What you will do =
What is the number of lines in the data holding the word "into"? Give that number by itself.

Data shown =
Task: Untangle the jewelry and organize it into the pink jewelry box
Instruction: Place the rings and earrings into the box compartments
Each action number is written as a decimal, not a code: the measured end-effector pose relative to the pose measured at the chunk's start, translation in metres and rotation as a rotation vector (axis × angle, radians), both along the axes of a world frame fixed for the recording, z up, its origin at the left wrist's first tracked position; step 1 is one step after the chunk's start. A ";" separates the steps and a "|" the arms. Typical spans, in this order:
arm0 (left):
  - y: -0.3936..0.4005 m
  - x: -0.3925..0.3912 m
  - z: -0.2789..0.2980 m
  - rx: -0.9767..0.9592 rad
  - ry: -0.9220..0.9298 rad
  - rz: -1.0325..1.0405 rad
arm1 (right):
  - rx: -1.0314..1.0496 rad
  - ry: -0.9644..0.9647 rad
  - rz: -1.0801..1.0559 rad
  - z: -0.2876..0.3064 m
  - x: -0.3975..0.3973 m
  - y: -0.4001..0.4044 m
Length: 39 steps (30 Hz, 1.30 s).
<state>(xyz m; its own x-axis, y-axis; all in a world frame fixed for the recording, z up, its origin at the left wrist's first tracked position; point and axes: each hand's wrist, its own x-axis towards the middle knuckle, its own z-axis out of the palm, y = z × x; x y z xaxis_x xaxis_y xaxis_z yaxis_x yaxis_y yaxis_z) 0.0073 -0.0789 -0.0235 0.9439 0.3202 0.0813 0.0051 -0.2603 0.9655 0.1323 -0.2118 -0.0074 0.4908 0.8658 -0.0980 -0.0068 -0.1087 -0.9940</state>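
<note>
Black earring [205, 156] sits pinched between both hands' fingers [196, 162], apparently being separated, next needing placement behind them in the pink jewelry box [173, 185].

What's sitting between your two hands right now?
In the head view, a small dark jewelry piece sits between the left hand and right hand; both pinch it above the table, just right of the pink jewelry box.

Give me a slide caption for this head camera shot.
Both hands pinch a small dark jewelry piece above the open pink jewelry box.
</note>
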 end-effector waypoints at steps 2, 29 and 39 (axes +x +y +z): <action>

Completed exercise =
2